What started as a mission to initiate regime change in Iran and to prevent the country from acquring nuclear weapons, is rapidly causing turmoil in the business world, particularly energy and real estate sectors. On Monday, while oil breaching $115 per barrel grabbed headlines globally causing markets to tumble, the real estate sector in the Middle East has little to bring cheer.
The escalation of the US-Israel-Iran war that started on February 28, soon gripping the entire Middle East, thanks to the flying missiles and drones from Iran, has shaken key cities in the region. Missile interceptions over Dubai and strikes on regional infrastructure—has introduced a period of significant uncertainty for the property market in the United Arab Emirates.
Following the initiation of Operation Epic Fury on February 28, the "safe-haven" narrative that previously attracted billions in the UAE city is being tested by direct security concerns. According to reports from CNBC, the reputation for safety has been shaken by incidents such as a fire near the Burj Al Arab caused by a downed drone and an explosion at Fairmont The Palm. These events have led to a visible pause in decision-making, with Jim Krane of Rice University’s Baker Institute noting that Dubai’s economic model relies heavily on the stability required to attract foreign investment and expatriate residents.
Not losing hope, yet!
Despite the geopolitical backdrop, industry leaders maintain that the real estate market has not seen a structural collapse but rather a sentiment-driven moderation. Indian investors, who currently represent approximately 20% to 22% of all foreign property transactions, are adopting a "wait-and-watch" approach.
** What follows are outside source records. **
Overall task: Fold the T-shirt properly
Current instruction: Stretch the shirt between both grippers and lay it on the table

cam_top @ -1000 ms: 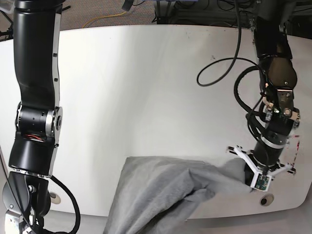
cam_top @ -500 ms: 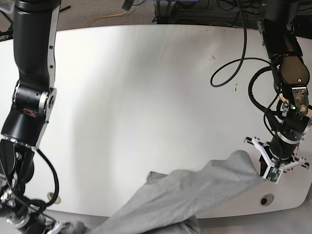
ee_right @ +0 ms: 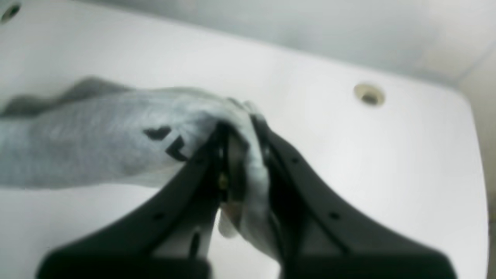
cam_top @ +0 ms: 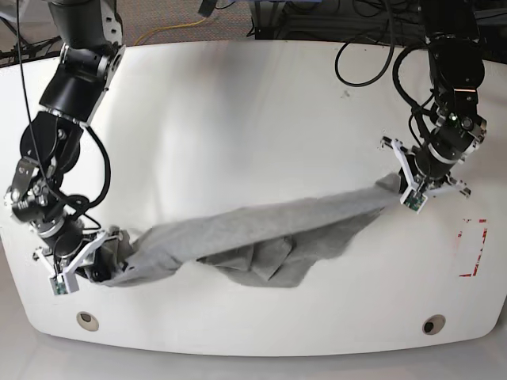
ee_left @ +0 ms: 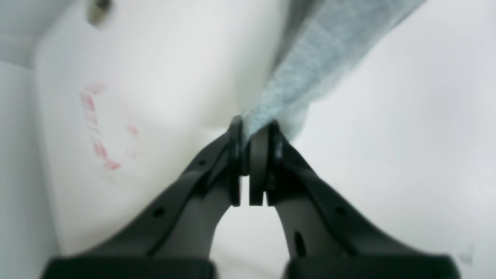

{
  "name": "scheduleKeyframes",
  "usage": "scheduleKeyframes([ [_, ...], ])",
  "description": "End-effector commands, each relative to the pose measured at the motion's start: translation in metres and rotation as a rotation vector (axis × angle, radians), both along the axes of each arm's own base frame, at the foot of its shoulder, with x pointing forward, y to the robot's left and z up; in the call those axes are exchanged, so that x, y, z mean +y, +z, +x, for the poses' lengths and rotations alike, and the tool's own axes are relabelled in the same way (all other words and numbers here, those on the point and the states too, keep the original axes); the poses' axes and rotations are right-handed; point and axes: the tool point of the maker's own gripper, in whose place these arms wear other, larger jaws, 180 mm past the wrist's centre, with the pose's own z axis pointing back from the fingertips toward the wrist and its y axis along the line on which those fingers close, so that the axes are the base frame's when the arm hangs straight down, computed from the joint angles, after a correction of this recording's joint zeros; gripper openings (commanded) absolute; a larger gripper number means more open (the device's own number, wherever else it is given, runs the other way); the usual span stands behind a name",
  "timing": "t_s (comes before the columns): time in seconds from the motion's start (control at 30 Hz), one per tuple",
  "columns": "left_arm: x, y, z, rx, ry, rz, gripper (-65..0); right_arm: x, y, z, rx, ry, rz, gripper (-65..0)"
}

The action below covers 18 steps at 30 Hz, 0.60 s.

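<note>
I am clamping my left tool (cam_top: 409, 184) and right tool (cam_top: 101, 255) on opposite ends of the T-shirt (cam_top: 261, 233), stretching it flat over the surface (cam_top: 238, 119).

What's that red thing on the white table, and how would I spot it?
Start at the white table and go to its edge beside the left end effector, which grips the grey T-shirt. There lies a red marking, a broken rectangular outline, the table's only colour.
</note>
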Motion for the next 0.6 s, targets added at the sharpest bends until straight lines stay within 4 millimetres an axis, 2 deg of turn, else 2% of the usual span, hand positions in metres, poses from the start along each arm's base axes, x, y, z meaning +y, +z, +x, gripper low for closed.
scheduleKeyframes([
  [0.0,0.009,-0.009,-0.023,0.026,0.015,0.024,-65.0,-0.009,0.011,-0.014,-0.060,-0.017,0.009,-65.0],
  [0.17,0.028,-0.036,-0.060,0.124,0.068,0.034,-65.0,-0.011,-0.046,-0.062,0.060,-0.024,0.143,-65.0],
  [0.3,0.037,-0.052,-0.086,0.190,0.093,0.042,-65.0,-0.014,-0.079,-0.099,0.141,-0.041,0.222,-65.0],
  [0.57,0.060,-0.066,-0.120,0.263,0.153,0.064,-65.0,-0.007,-0.124,-0.159,0.283,-0.042,0.324,-65.0],
])
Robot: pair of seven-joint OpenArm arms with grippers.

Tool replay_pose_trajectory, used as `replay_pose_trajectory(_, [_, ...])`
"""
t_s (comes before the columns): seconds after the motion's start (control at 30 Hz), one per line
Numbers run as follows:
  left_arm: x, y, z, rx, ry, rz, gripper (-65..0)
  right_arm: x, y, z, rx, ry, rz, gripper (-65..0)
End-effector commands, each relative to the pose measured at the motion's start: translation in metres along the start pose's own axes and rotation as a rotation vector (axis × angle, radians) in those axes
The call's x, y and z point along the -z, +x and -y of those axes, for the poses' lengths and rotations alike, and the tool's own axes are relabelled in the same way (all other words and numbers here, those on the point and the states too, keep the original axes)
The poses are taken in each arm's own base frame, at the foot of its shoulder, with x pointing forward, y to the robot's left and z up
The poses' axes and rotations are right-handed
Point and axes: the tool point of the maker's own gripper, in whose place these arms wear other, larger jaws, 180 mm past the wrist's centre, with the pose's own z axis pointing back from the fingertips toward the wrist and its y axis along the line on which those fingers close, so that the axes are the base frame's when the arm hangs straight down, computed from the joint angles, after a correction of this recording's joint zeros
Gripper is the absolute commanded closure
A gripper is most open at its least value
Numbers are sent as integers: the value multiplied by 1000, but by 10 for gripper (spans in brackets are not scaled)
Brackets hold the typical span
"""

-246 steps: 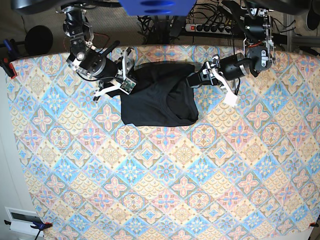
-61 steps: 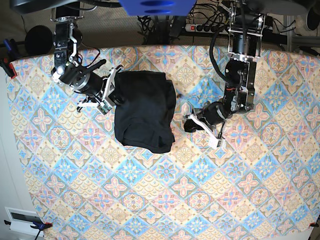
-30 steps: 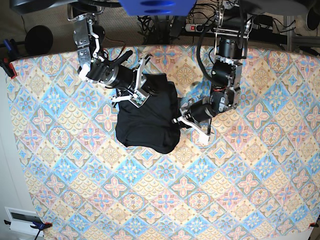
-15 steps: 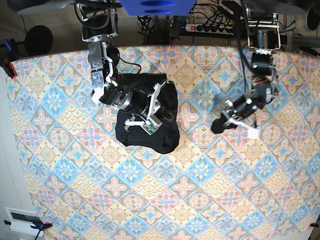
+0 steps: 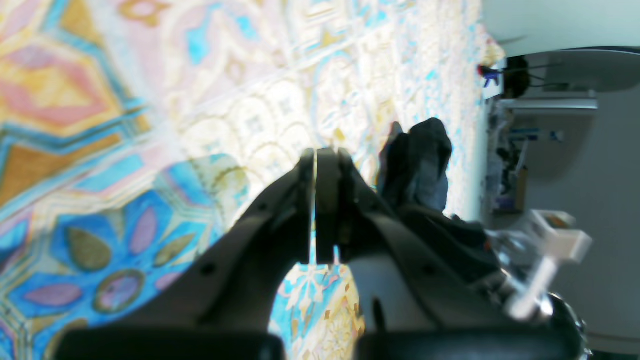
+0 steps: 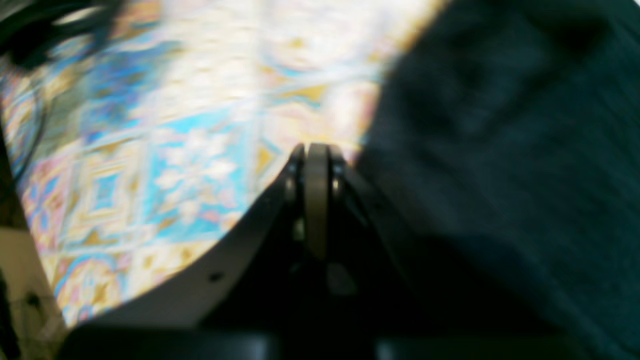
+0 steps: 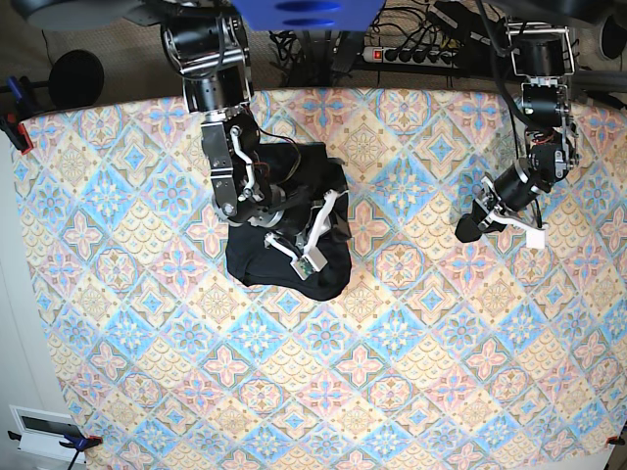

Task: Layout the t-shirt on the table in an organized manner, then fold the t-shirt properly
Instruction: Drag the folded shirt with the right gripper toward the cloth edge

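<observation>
The soft black t-shirt (image 7: 284, 220) lies as a folded, somewhat rumpled bundle on the far-left-of-centre part of the table (image 7: 392, 372) with its pastel blue, pink and yellow diamond-tile cloth; its outline is roughly rectangular but the near edge bulges and the surface is creased, so by my judgement the fold is largely made and what remains is pressing and squaring it. That would explain why the right gripper (image 7: 318, 235) sits on top of the bundle rather than at an edge; its jaws are pressed together with nothing between them, and in the right wrist view the closed tips (image 6: 316, 165) are at the boundary of dark fabric and patterned cloth, suited to smoothing or tucking, not lifting. The right arm hangs down from its mount at the far edge, forearm bent over the shirt, wrist turned toward the centre. Further right, the left gripper (image 7: 472, 227) is well apart from the garment, low over bare cloth; its jaws are likewise closed and empty (image 5: 320, 200); that arm angles down and inward from its far-edge mount, seemingly parked clear.
</observation>
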Motion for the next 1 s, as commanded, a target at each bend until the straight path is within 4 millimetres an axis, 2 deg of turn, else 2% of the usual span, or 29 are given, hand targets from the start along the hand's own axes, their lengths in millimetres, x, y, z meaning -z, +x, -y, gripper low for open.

Broker Ben Crompton told the Khaleej Times that while transactions already underway are largely progressing, new buyers are more cautious. Analysis suggests that while ultra-prime investors typically maintain a long-term outlook, mid-market buyers are negotiating more aggressively. In some cases, secondary market sellers looking for quick exits have accepted discounts, with Khaleej Times reporting instances of cash-ready investors offering Dh1 million for properties valued at Dh1.3 million to facilitate rapid transactions.
Diversification and capital repatriation trends
The current instability has prompted some wealthy Asian investors, including Indian entrepreneurs, to explore "geographic hedging" by shifting a portion of their liquid assets back to premium Indian markets.
While a mass exodus is not yet evident, CNBC reports that firms like Global Guardian have seen a surge in corporate clients looking to evacuate employees, comparing the atmosphere to the early days of the conflict in Ukraine.
For many Indian nationals, "fresh cheques" are increasingly being redirected toward high-growth corridors in Mumbai, Delhi-NCR,and Bengaluru. This trend is supported by the relative resilience of the Indian domestic market and a desire for capital preservation during periods of Gulf volatility, as noted in reports by Whalesbook.
Institutional resilience and operational continuity
Major UAE developers, including Aldar Properties, have emphasised that operations remain on track despite the regional tensions. Aldar confirmed that its residential communities, schools and development sites continue to operate without interruption, supported by a strong financial position of over Dh30 billion in available liquidity.
To sustain investor confidence, some developers are adjusting payment structures, offering more flexible plans to lower upfront capital requirements. Market participants note that while some international investors from the UK or US have become more cautious, the market remains underpinned by long-term residents who view the UAE as their primary home.